In the entries below, find the line with "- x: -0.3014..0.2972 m" and print exactly every line from there up to and including the line with "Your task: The", with no other lines.

____________

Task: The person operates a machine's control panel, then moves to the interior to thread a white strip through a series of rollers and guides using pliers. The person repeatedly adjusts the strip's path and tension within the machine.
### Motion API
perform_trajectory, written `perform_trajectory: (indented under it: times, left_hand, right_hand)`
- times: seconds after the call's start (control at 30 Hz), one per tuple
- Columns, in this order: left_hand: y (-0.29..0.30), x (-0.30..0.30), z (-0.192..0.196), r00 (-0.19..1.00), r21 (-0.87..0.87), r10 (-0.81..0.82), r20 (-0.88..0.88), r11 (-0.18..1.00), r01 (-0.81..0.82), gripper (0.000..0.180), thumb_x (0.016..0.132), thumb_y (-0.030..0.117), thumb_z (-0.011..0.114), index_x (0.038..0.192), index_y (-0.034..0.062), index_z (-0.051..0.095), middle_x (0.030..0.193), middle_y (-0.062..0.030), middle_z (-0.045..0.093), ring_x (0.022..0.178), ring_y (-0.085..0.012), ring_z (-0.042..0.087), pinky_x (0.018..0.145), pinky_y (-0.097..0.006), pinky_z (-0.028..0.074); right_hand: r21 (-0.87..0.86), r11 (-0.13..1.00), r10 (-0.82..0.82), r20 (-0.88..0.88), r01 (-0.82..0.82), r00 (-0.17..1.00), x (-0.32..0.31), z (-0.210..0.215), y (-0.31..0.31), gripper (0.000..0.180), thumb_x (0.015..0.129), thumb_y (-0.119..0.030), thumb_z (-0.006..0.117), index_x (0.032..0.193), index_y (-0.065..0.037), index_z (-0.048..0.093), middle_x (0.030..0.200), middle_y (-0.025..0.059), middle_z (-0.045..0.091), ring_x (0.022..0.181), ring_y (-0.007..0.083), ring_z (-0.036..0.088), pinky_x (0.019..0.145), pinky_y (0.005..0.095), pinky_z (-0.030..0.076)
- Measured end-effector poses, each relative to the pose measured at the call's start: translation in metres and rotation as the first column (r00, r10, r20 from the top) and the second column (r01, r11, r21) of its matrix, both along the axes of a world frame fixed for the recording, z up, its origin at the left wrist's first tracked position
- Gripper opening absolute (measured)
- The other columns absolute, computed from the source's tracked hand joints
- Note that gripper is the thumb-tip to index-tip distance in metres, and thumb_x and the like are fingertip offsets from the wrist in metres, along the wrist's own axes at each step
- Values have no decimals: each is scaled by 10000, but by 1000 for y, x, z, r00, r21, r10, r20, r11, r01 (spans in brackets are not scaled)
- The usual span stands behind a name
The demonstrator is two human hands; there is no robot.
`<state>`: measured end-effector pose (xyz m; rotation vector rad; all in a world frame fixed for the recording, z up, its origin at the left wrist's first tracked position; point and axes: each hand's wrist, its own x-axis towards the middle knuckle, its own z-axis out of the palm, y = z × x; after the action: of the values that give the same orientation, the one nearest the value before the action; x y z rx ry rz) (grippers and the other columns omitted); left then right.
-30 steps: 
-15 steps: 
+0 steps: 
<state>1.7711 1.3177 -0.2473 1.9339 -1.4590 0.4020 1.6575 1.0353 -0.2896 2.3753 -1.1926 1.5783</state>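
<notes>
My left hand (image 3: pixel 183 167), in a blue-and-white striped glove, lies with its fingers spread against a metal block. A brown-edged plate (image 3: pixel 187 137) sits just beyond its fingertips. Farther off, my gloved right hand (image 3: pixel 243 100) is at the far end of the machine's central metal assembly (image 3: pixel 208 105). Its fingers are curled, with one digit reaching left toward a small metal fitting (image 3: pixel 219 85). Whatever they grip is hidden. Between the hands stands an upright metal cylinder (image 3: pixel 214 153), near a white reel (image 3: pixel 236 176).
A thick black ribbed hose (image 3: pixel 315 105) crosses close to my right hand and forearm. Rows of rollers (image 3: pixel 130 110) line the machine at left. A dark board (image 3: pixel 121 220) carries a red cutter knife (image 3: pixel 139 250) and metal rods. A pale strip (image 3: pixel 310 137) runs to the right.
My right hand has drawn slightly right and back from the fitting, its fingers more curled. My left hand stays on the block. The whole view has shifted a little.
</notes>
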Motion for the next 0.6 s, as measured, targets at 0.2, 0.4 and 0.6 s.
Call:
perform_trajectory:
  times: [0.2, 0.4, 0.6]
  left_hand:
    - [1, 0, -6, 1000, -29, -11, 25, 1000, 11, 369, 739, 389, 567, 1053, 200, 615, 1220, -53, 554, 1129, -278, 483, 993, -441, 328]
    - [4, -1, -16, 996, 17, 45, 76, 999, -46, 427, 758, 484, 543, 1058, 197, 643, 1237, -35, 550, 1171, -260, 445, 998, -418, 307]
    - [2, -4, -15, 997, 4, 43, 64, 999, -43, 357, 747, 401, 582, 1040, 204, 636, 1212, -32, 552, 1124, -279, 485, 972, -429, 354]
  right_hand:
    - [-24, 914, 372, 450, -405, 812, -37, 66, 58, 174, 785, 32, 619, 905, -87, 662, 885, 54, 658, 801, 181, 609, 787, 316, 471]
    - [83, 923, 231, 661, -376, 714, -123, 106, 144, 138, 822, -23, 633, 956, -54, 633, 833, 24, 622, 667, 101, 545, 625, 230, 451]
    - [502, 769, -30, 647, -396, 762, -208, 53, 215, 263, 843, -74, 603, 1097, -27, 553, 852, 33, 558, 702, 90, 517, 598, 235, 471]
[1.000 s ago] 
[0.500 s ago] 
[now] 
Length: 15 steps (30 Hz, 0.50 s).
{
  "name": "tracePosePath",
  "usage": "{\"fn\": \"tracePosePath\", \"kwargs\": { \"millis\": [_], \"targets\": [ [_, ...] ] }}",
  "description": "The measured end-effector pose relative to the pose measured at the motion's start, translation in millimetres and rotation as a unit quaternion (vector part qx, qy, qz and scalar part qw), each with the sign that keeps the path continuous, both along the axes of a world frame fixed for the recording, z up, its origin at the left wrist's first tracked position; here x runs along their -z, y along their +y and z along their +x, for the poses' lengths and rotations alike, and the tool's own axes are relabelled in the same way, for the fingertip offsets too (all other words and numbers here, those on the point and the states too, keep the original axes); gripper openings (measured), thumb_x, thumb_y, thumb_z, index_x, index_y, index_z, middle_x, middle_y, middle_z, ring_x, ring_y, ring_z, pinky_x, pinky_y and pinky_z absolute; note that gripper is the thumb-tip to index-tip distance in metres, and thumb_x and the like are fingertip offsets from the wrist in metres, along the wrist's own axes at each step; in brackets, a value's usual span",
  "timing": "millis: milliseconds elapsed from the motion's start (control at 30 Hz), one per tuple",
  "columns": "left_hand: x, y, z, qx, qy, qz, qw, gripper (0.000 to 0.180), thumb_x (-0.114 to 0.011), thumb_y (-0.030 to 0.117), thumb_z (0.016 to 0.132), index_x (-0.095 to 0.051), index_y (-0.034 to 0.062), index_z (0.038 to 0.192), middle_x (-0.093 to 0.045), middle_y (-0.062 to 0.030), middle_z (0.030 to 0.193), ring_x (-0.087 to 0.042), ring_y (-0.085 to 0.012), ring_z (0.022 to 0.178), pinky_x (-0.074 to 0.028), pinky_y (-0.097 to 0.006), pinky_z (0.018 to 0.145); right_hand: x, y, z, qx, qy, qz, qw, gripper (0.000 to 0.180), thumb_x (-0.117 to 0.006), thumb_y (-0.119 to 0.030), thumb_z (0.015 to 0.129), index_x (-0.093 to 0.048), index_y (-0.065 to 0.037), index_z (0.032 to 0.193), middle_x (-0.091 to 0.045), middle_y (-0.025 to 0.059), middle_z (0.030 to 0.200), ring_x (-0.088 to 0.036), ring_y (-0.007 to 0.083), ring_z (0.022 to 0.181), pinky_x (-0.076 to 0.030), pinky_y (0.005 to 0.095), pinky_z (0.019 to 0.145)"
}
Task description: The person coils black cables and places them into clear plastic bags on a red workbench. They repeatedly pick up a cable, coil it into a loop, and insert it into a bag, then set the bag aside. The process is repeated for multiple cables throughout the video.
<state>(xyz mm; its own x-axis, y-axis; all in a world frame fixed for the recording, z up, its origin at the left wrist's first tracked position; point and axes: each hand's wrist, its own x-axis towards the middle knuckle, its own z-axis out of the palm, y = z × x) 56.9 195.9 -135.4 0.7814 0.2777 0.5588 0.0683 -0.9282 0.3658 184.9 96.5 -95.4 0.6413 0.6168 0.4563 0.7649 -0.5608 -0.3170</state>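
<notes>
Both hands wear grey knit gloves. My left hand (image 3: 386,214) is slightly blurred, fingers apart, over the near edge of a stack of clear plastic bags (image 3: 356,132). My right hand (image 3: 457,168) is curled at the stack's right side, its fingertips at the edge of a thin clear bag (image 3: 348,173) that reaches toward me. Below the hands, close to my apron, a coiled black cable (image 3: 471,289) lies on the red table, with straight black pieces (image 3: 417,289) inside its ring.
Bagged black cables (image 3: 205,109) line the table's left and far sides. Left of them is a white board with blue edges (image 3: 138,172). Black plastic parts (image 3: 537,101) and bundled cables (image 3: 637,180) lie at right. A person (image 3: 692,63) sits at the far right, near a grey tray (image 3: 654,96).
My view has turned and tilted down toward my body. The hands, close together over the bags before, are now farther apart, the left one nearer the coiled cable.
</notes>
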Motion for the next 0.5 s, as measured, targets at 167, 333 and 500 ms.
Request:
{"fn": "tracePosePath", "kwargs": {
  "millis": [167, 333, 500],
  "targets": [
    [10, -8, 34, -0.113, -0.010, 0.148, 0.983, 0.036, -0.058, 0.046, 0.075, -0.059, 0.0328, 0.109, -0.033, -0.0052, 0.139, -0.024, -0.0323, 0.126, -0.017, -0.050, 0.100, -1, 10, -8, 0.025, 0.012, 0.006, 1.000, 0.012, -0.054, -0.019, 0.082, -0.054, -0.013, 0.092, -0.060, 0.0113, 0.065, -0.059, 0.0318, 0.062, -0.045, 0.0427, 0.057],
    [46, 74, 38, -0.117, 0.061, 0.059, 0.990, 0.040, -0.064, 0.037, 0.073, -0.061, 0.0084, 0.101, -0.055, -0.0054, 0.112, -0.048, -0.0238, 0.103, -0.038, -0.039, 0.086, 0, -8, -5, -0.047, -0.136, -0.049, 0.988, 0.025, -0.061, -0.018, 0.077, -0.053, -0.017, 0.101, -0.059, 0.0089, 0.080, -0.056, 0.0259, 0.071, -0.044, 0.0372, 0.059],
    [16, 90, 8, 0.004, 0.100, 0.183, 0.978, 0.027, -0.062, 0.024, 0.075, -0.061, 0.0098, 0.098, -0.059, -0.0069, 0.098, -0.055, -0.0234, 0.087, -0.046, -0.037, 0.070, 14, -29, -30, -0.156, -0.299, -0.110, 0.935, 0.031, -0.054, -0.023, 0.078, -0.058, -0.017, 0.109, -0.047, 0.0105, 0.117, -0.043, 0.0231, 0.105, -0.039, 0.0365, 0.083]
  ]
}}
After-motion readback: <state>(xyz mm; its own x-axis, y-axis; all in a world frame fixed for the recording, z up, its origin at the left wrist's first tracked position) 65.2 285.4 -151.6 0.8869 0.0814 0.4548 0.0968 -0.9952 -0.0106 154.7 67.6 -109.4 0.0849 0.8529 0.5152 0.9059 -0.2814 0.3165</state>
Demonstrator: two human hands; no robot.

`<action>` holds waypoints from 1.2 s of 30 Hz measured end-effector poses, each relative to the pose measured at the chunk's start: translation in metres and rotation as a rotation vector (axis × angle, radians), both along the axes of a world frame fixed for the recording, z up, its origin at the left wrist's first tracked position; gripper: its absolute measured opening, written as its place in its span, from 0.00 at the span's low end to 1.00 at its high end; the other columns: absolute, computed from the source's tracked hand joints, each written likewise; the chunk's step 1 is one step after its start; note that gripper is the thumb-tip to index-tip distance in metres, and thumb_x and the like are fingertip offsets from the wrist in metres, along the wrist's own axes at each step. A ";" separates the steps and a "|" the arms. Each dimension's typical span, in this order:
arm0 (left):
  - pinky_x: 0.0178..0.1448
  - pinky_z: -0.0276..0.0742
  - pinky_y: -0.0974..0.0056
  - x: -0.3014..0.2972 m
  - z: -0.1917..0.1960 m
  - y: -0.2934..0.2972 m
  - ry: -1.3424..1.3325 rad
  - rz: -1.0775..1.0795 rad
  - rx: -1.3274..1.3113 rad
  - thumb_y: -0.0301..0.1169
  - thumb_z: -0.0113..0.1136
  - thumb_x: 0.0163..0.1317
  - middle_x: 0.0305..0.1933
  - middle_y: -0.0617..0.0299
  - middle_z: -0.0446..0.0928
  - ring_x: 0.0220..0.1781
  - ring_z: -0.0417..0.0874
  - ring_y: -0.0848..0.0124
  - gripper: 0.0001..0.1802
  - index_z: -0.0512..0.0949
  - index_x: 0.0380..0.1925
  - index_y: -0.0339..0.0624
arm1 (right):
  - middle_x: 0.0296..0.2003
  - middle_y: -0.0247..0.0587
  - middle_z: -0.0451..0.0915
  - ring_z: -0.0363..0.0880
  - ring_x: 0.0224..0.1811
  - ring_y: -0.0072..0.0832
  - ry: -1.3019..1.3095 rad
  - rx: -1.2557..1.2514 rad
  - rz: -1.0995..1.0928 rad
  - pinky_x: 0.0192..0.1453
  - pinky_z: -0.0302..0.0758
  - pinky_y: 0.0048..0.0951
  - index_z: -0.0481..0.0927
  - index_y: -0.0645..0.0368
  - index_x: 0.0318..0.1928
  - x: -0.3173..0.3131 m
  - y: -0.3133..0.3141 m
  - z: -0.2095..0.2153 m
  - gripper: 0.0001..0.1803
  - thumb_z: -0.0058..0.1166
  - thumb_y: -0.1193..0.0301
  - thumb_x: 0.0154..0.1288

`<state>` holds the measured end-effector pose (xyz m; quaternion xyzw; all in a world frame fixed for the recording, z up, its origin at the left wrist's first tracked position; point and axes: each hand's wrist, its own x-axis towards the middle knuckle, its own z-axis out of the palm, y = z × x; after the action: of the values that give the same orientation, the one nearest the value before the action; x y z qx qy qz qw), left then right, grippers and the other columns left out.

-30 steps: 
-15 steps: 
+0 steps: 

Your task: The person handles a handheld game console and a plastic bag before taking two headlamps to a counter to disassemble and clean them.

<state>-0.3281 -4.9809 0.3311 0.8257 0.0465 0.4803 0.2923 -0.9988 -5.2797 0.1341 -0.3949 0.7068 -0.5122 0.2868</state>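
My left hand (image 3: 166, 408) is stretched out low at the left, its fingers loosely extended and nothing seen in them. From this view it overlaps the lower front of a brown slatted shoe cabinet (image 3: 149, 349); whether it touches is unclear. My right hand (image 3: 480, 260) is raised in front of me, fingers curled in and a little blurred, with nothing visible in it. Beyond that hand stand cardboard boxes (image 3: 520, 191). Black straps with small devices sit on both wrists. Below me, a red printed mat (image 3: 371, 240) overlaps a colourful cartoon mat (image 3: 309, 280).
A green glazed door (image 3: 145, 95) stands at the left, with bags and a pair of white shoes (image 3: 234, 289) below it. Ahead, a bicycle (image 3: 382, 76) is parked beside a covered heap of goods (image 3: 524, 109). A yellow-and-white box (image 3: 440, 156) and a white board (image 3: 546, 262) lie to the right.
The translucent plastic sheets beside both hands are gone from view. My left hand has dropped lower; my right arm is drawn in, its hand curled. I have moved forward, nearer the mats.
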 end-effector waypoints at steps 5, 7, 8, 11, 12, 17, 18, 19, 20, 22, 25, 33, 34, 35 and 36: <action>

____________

EXERCISE RESPONSE.
  - x: -0.3014..0.2972 m
  - z: -0.1917..0.1960 m
  - y: -0.2934..0.2972 m
  - ry: -1.3424..1.3325 rad
  - rz: -1.0775..1.0795 rad
  - rx: -1.3274..1.3113 rad
  - thumb_y: -0.0301..0.1169
  - thumb_z: -0.0113..0.1136
  - thumb_x: 0.0163..0.1317
  - middle_x: 0.0305..0.1933
  - middle_y: -0.0617..0.0299
  - middle_z: -0.0446..0.0928
  - ring_x: 0.0220..0.1781
  - ring_z: -0.0417..0.0874
  - ring_y: -0.0848..0.0124
  - gripper: 0.0001..0.1802
  - index_z: -0.0512..0.0949
  - index_x: 0.0380..0.1925
  - index_y: -0.0339..0.0624
arm1 (right):
  - middle_x: 0.0296..0.2003
  - middle_y: -0.0247..0.0587
  - middle_z: -0.0451..0.0915
  - ring_z: -0.0363..0.0880
  - ring_x: 0.0224..0.1811
  - ring_y: -0.0072..0.0832
  - ry: -1.3019..1.3095 rad
  - rx: -1.2557..1.2514 rad
  - rz: -1.0995..1.0928 rad
  - pinky_x: 0.0192..0.1453
  - pinky_z: -0.0302..0.0758
  - pinky_y: 0.0048..0.0951
  - index_z: -0.0481..0.0927
  - index_y: -0.0645..0.0368
  - index_x: 0.0318..0.1928
  - x: -0.3173..0.3131 m
  - y: -0.3133..0.3141 m
  - z: -0.2095..0.2153 m
  - gripper: 0.0001..0.1803
  - thumb_z: -0.0058..0.1166
  - thumb_y: -0.1193..0.0301
  - thumb_x: 0.0154..0.1288

`<state>` holds the measured end-effector pose (xyz m; quaternion xyzw; all in a world frame fixed for the recording, z up, its origin at the left wrist's first tracked position; point and axes: each hand's wrist, its own x-axis towards the middle knuckle, its own z-axis out of the palm, y = z × x; after the action: of the values that give the same orientation, the one nearest the value before the action; x y z qx qy qz qw), left then right, grippers and the other columns left out.

-30 steps: 
-15 steps: 
+0 steps: 

Your task: The person handles a handheld game console and a plastic bag before taking two headlamps to a counter to disassemble and clean them.

Output is complete for this exercise.